• **What the task requires**
Produce a verbatim copy of the lines from the one holding "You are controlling" through the last line of the listing, and nothing else.

"""

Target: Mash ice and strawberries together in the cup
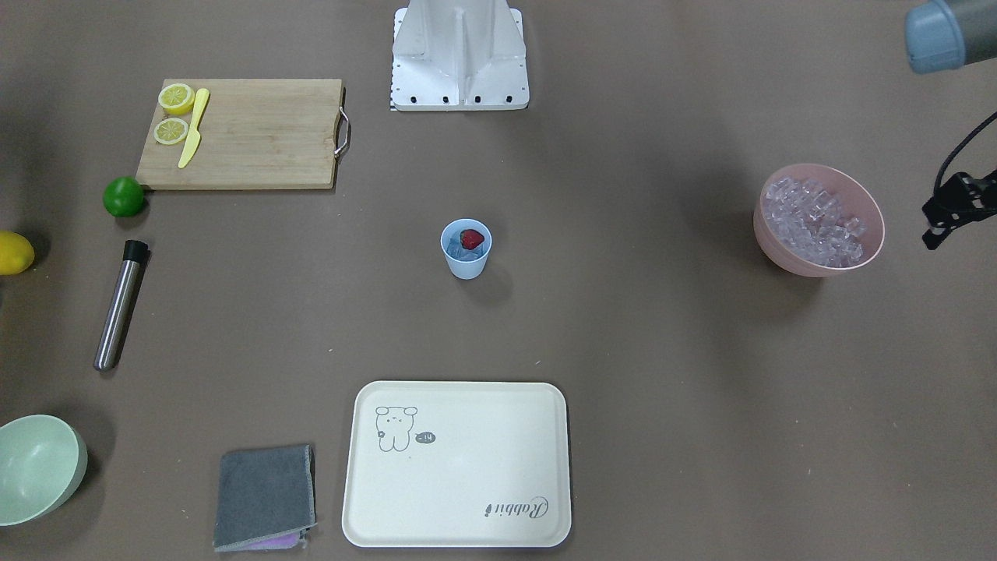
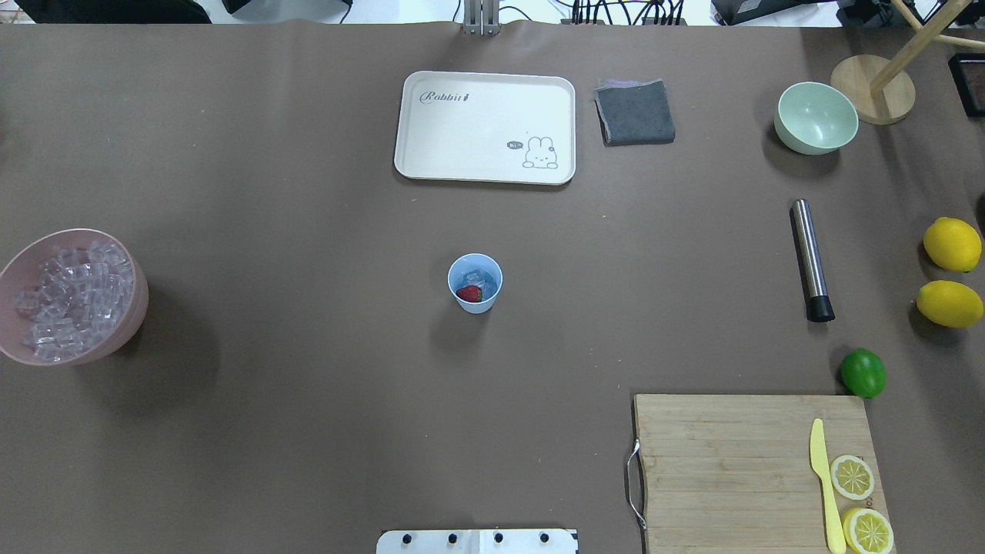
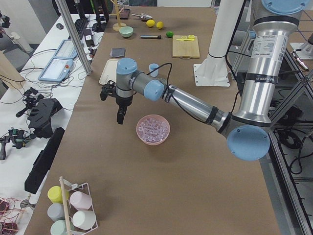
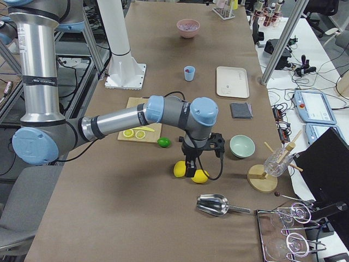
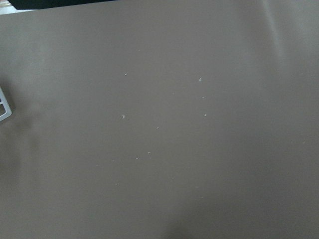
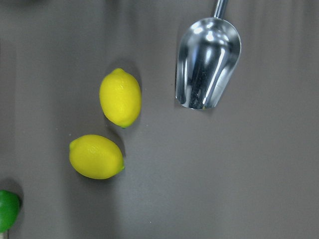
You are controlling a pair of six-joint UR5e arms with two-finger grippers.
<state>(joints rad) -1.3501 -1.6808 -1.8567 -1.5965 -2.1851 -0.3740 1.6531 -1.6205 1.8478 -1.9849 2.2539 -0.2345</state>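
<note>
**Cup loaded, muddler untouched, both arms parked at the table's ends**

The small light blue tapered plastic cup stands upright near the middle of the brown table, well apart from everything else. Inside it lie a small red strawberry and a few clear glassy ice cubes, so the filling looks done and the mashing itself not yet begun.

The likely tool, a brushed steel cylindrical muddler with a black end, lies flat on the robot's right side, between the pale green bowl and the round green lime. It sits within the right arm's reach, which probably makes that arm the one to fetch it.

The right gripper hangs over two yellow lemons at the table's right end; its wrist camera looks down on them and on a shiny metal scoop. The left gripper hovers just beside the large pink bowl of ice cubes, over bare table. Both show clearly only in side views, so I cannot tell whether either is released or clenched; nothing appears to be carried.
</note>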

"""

• **Answer to this exercise**
You are controlling a pair of six-joint UR5e arms with two-finger grippers.
<state>(joints rad) -1.3501 -1.6808 -1.8567 -1.5965 -2.1851 -0.3740 1.6531 -1.6205 1.8478 -1.9849 2.2539 -0.2345</state>
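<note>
**Cup loaded, muddler untouched, both arms parked at the table's ends**

The small light blue tapered plastic cup stands upright near the middle of the brown table, well apart from everything else. Inside it lie a small red strawberry and a few clear glassy ice cubes, so the filling looks done and the mashing itself not yet begun.

The likely tool, a brushed steel cylindrical muddler with a black end, lies flat on the robot's right side, between the pale green bowl and the round green lime. It sits within the right arm's reach, which probably makes that arm the one to fetch it.

The right gripper hangs over two yellow lemons at the table's right end; its wrist camera looks down on them and on a shiny metal scoop. The left gripper hovers just beside the large pink bowl of ice cubes, over bare table. Both show clearly only in side views, so I cannot tell whether either is released or clenched; nothing appears to be carried.
</note>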

The exercise is complete as it stands.